▸ What to produce: Restate every line of the material, word for word.

______

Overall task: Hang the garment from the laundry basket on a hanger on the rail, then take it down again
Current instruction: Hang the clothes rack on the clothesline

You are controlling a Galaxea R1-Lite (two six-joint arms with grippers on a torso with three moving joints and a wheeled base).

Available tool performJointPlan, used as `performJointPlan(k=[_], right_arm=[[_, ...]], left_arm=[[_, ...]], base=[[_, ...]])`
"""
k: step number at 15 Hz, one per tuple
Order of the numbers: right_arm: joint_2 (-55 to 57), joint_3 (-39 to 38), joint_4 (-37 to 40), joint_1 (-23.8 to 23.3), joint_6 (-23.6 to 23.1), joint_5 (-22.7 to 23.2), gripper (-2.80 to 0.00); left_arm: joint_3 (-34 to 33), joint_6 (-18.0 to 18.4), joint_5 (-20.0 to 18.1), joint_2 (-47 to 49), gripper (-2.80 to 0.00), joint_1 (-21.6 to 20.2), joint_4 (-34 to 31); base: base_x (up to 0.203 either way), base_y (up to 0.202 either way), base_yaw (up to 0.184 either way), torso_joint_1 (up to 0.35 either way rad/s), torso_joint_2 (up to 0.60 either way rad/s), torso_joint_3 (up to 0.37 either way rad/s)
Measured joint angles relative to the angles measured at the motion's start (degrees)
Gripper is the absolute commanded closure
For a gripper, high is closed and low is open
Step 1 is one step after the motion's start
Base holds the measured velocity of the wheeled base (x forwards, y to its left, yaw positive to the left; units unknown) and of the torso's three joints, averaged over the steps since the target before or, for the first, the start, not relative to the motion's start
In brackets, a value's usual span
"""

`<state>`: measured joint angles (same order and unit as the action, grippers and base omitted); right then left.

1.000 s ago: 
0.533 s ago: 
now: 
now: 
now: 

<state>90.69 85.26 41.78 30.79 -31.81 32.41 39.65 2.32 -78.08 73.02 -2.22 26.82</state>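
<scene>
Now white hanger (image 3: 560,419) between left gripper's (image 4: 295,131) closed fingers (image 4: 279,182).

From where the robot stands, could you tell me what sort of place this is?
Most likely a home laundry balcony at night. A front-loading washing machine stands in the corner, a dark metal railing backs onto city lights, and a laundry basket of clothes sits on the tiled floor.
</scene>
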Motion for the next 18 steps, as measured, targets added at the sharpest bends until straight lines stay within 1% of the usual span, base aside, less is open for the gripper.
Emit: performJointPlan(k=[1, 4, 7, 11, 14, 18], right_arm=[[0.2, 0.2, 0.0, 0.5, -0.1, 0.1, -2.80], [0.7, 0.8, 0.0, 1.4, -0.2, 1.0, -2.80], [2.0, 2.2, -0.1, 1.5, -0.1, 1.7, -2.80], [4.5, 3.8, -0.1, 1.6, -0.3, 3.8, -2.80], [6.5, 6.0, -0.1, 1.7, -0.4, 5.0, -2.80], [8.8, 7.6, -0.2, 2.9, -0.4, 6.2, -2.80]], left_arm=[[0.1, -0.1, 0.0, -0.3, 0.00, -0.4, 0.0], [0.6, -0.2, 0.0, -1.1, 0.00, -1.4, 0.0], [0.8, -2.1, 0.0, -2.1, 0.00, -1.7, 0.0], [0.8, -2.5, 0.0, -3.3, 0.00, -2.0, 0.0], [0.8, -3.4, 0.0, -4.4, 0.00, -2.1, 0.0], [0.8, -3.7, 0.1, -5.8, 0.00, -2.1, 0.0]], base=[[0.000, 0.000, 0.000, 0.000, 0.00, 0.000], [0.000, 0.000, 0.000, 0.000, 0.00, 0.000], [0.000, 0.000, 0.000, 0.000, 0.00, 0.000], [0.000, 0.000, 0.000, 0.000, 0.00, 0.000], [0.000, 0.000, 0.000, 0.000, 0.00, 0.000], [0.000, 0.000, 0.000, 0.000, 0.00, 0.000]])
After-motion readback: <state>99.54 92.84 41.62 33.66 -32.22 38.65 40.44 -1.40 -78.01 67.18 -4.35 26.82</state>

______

▸ Result of this task:
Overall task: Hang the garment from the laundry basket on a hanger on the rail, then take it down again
Current instruction: Hang the clothes rack on the clothesline

You are controlling a Galaxea R1-Lite (two six-joint arms with grippers on a torso with three moving joints and a wheeled base).

Available tool performJointPlan, used as `performJointPlan(k=[_], right_arm=[[_, ...]], left_arm=[[_, ...]], base=[[_, ...]])`
"""
k: step number at 15 Hz, one per tuple
Order of the numbers: right_arm: joint_2 (-55 to 57), joint_3 (-39 to 38), joint_4 (-37 to 40), joint_1 (-23.8 to 23.3), joint_6 (-23.6 to 23.1), joint_5 (-22.7 to 23.2), gripper (-2.80 to 0.00); left_arm: joint_3 (-34 to 33), joint_6 (-18.0 to 18.4), joint_5 (-20.0 to 18.1), joint_2 (-47 to 49), gripper (-2.80 to 0.00), joint_1 (-21.6 to 20.2), joint_4 (-34 to 31); base: base_x (up to 0.203 either way), base_y (up to 0.202 either way), base_yaw (up to 0.184 either way), torso_joint_1 (up to 0.35 either way rad/s), torso_joint_2 (up to 0.60 either way rad/s), torso_joint_3 (up to 0.37 either way rad/s)
Measured joint angles relative to the angles measured at the motion's start (degrees)
Gripper is the absolute commanded closure
For a gripper, high is closed and low is open
Step 1 is one step after the motion's start
Base holds the measured velocity of the wheeled base (x forwards, y to its left, yaw positive to the left; units unknown) and of the torso's three joints, averaged over the steps since the target before or, for the first, the start, not relative to the motion's start
In brackets, a value's usual span
"""

`<state>`: measured joint angles (same order and unit as the action, grippers and base omitted); right then left.

1.000 s ago: 
0.533 s ago: 
now: 
now: 
now: 

<state>90.69 85.26 41.78 30.79 -31.81 32.41 39.65 2.32 -78.08 73.02 -2.22 26.82</state>
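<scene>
Now white hanger (image 3: 560,419) between left gripper's (image 4: 295,131) closed fingers (image 4: 279,182).

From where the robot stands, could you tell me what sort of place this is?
Most likely a home laundry balcony at night. A front-loading washing machine stands in the corner, a dark metal railing backs onto city lights, and a laundry basket of clothes sits on the tiled floor.
</scene>
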Motion for the next 18 steps, as measured, targets added at the sharpest bends until straight lines stay within 1% of the usual span, base aside, less is open for the gripper.
Emit: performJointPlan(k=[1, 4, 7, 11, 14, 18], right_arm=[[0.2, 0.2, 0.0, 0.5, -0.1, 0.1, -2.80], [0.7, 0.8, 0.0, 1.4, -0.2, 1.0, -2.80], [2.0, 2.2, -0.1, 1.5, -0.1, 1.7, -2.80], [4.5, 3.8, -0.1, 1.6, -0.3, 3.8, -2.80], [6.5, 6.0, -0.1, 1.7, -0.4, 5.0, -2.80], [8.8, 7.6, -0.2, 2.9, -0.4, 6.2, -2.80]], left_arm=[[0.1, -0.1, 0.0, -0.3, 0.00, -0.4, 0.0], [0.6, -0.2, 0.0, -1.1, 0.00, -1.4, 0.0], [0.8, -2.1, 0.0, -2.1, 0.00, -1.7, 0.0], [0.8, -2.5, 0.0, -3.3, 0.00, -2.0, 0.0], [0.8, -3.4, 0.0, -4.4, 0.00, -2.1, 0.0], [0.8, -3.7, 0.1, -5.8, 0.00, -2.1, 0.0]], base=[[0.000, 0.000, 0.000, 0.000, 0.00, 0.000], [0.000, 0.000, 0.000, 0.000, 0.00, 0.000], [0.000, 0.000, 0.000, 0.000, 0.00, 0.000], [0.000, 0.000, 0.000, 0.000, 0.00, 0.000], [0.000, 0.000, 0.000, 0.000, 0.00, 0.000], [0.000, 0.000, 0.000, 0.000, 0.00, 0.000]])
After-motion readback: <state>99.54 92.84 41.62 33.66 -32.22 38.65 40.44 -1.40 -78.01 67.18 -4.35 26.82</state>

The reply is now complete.